Grab Assures Full Cooperation with Privacy Commission


Twitter: @edd1819, Instagram: @bluestar0910, Facebook: SDN — Science, Digital & Current Affairs

(SDN) — FULL cooperation.

Grab Philippines, Inc. on Thursday, February 6, assured its full cooperation with the government in the wake of the actions the National Privacy Commission (NPC) has taken.

The company said it will fully cooperate with the NPC concerning documents the government agency may need.

Grab has taken a hit from the NPC under Com. Raymund E. Liboro, questioning the former’s implementation of its selfie identification, audio and video recording systems.

Obviously after a recent meeting with the company’s executives, the Privacy Commission issued a Cease and Desist Order (CDO) to Grab Philippines which effectively suspended the new features’ implementation.

In a statement sent to SDN — Science and Digital News, the ride-hailing company described the new functions as “pilot” and a “pioneering safety technology features.”

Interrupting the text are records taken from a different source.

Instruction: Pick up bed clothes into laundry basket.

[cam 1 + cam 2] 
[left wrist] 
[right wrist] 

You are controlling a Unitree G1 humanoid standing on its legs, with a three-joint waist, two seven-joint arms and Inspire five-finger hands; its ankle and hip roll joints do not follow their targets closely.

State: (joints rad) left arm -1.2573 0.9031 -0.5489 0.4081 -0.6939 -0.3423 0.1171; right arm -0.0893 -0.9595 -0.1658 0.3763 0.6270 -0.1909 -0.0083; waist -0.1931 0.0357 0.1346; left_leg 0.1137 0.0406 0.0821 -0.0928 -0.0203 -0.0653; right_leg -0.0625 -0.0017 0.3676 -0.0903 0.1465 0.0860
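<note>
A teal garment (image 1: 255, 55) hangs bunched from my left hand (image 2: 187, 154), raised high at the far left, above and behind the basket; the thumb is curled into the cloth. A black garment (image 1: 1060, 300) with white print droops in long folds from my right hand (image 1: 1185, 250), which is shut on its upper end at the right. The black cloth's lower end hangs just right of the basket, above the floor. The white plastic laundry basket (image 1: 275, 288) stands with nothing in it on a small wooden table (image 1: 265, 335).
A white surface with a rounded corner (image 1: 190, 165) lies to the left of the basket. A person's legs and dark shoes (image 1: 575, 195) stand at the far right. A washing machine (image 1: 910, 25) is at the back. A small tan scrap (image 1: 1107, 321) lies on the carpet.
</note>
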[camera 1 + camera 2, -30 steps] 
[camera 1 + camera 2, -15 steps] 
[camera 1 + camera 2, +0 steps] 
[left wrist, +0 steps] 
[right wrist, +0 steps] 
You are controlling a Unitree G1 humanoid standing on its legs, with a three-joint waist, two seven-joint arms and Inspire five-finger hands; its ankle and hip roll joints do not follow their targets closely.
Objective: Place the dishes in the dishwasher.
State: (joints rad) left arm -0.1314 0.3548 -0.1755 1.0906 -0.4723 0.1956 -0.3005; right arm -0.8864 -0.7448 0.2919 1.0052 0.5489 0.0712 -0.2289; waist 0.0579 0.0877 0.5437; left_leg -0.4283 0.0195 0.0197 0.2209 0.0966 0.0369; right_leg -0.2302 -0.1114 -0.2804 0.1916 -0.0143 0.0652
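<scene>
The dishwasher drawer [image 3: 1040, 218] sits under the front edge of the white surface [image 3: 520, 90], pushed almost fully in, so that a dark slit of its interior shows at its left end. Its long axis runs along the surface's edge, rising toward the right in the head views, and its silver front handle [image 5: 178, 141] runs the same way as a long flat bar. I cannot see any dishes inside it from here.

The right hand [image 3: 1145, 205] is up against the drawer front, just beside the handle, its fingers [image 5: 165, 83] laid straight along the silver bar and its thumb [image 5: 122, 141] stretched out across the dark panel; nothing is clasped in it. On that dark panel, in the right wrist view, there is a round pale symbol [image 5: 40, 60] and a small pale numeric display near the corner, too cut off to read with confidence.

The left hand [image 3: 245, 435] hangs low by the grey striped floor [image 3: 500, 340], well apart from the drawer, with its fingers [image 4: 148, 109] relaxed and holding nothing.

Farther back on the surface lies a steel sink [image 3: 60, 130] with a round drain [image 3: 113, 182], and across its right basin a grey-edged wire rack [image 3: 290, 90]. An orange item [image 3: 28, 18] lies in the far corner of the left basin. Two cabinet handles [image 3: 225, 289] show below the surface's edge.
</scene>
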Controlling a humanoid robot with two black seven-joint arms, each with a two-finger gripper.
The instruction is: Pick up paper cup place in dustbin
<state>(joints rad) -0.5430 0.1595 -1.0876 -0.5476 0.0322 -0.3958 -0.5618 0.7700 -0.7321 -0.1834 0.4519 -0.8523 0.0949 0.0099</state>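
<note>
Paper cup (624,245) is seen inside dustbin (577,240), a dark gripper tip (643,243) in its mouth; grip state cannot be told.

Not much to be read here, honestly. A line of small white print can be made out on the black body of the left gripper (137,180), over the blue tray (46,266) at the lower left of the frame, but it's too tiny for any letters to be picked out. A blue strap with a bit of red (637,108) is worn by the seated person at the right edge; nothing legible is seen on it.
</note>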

Related story: Gov’t Hits Grab, Suspends Selfie Verification, AV Recording Systems

Grab Philippines, assures, NPC, commuters, ride-hailing firm
GRAB Philippines, Inc. President Brian Cu from his Facebook page.

Grab Philippines is headed by Brian Cu, the country head elevated as president.

Liboro’s agency is concerned about the gathering of data from passengers of the ride-hailing firm.

Grab said the features were designed to step up its ride-hailing community. On the other other, the company agreed to suspend temporarily the features.

It added that mutual understanding of the features is important.

The NPC asserted that in carrying out the three new features, “Grab PH did not sufficiently identify the risks posed by the data processing systems to the rights and freedoms of data subjects…only the risks faced by the company were taken into account” in the company’s Privacy Impact Assessment (PIA).

Liboro’s agency gave Grab 15 days for it to comply with the remedial measures which the NPC mentioned in its Notice of Deficiencies it issued to Grab on January 31, 2020, after finding what it called “deficiencies in complying with the Data Privacy Act of 2012 (DPA) for three personal data processing systems, which may endanger the privacy rights of the riding public.”

Here’s the Grab statement in full:

“However, we recognize the mandate of the National Privacy Commission (NPC) to protect user privacy. Passenger selfie feature and audio and video recording pilot have been temporarily suspended as we work with NPC to address their concerns.

“We will fully cooperate with NPC in providing necessary supporting documents to adhere to their standards, implement additional corrective measures, and ensure that NPCs expectations and our approach for safety are mutually understood. ”

Meanwhile, the NPC emphasized that it believes in the security of both the passengers and drivers as “primordial concern” without disregarding their privacy right.

It reiterated its power to issue a CDO as provided explicitly in the DPA’s Section 7 and repeated in Section 9 of the law’s Implementing Rules and Regulations (IRR). (SDN)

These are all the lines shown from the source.